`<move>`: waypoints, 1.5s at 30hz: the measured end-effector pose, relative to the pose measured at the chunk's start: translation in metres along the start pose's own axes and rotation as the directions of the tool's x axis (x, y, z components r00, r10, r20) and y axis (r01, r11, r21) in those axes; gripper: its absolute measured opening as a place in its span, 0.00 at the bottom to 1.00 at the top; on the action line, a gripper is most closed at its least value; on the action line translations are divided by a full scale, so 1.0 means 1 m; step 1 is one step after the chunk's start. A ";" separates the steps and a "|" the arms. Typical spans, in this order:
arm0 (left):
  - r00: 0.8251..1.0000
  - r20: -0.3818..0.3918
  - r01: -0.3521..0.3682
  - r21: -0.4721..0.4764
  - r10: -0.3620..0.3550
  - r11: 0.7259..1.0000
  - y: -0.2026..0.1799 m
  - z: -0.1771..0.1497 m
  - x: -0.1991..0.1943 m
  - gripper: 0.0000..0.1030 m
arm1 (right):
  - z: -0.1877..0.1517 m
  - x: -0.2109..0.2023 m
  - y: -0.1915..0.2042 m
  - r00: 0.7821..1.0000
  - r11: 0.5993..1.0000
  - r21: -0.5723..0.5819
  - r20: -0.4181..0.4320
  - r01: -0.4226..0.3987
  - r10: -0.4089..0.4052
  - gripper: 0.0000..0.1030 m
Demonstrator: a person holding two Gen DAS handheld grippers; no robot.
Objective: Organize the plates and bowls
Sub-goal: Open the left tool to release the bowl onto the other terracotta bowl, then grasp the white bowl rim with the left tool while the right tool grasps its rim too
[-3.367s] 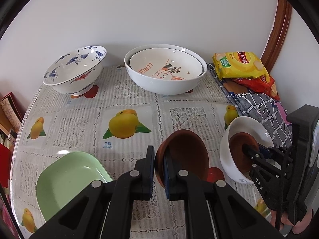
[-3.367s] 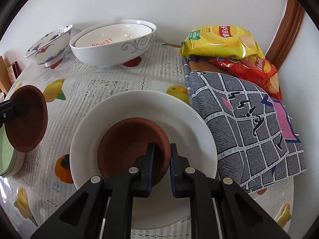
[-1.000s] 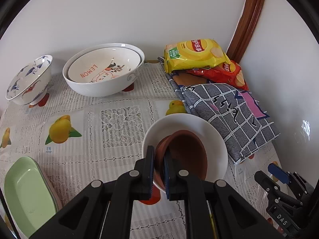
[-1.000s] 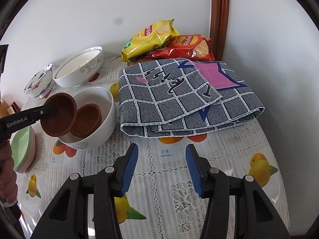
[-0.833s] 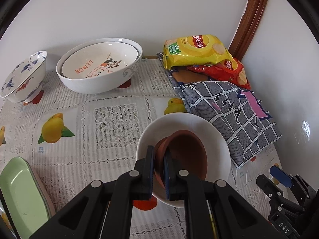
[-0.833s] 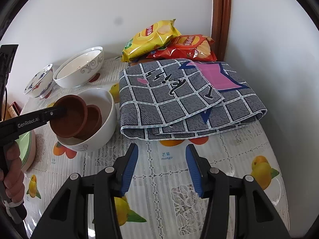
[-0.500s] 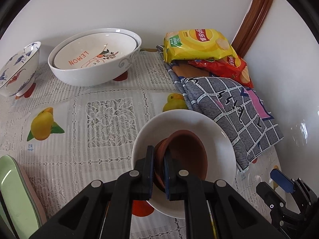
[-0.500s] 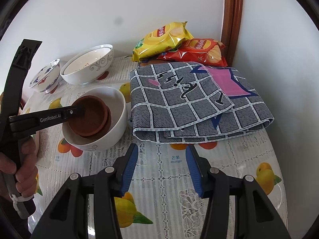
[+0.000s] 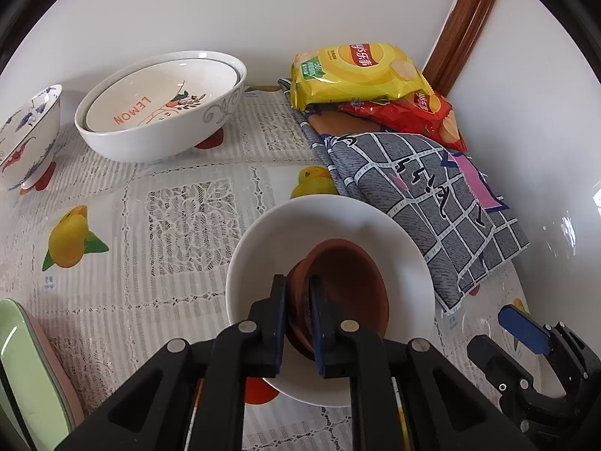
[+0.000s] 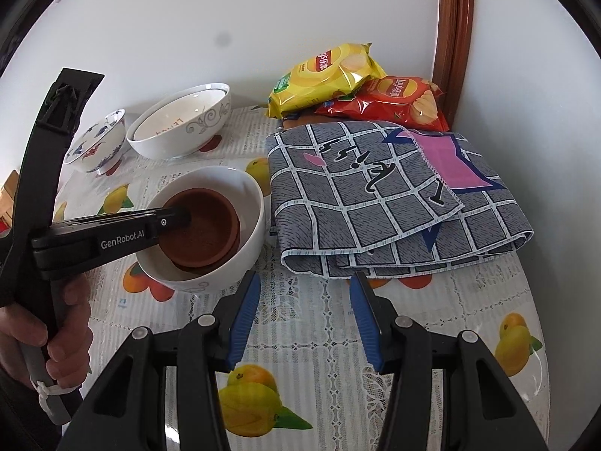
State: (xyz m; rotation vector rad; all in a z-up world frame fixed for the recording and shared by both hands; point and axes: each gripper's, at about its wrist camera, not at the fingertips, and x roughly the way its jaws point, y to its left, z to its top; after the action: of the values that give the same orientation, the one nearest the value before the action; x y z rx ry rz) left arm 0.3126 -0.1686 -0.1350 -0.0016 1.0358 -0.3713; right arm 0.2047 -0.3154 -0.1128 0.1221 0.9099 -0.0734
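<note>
Left gripper (image 9: 297,312) clamped on the rim of a brown dish (image 9: 347,293), lowered into the white bowl (image 9: 263,248) apparently onto a second brown dish (image 10: 234,238) nested beneath; seat it level before releasing, while the right gripper (image 10: 304,310) hangs open above the worktop (image 10: 300,383)

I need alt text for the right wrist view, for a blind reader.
The left gripper holds a brown dish by its rim inside a white bowl, stacked on another brown dish. The right gripper hangs open over the fruit-print tablecloth.
</note>
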 end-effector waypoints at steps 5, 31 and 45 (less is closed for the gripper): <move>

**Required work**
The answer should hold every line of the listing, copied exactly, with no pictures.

**Task answer**
`<move>`: waypoints, 1.5s at 30hz: the measured end-effector pose, relative to the pose measured at the chunk's start: translation in metres along the start pose's own axes and rotation as the directions of the tool's x axis (x, y, z components r00, r10, r20) and y axis (r01, r11, r21) in those axes; gripper: its absolute measured opening as a place in its span, 0.00 at the bottom to 1.00 at the top; on the action line, a gripper is most closed at its least value; on the action line translations are divided by a full scale, so 1.0 means 1 m; step 1 is one step after the chunk's start. A ";" separates the steps and a "|" the arms. Typical spans, in this order:
arm0 (left):
  - r00: 0.8251..1.0000
  - r20: -0.3818..0.3918
  - r01: -0.3521..0.3682
  - r21: -0.4721..0.4764
  - r10: -0.3620..0.3550
  - r11: 0.7259..1.0000
  - y: -0.2026..0.1799 m
  - z: -0.1771..0.1497 m
  - x: -0.1991..0.1943 m
  - gripper: 0.0000..0.1030 m
arm1 (right):
  - z: -0.1877..0.1517 m
  - x: -0.2109..0.2023 m
  - y: -0.1915..0.2042 m
  - r00: 0.7821..1.0000
  - r11: 0.5993..1.0000
  - r21: -0.5723..0.5819
  - r20: -0.4181..0.4320
  - r01: -0.4226..0.3987
  - r10: -0.4089..0.4052
  - gripper: 0.0000..0.1030 m
Demonstrator: a person holding two Gen DAS handheld grippers; no robot.
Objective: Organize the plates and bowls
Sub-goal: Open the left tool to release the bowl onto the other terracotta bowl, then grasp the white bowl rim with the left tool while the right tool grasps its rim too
[-3.367s] 
[-3.367s] 
[-1.000s] 
[-1.000s] 
[-0.833s] 
[-0.833s] 
[-0.500s] 
[-0.500s] 
[+0.000s] 
[+0.000s] 
State: (xyz m; rotation vector rad; all in a z-up world frame fixed for the recording and shared by both hands; point and axes: each gripper's, at about its wrist camera, not at the fingertips, and x roughly the way its jaws point, y to its left, z to its top; after the action: of the values that give the same orientation, the one nearest the value before the action; x y z rx ry rz) left arm 0.3126 -0.1686 -0.1350 -0.0016 1.0358 -0.3713; right arm 0.2047 -0.3154 -0.1128 0.1221 0.9099 -0.0734
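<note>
Left gripper (image 9: 297,312) clamped on the rim of a brown dish (image 9: 347,293), lowered into the white bowl (image 9: 263,248) apparently onto a second brown dish (image 10: 234,238) nested beneath; seat it level before releasing, while the right gripper (image 10: 304,310) hangs open above the worktop (image 10: 300,383)

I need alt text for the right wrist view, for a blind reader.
The left gripper holds a brown dish by its rim inside a white bowl, stacked on another brown dish. The right gripper hangs open over the fruit-print tablecloth.
</note>
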 end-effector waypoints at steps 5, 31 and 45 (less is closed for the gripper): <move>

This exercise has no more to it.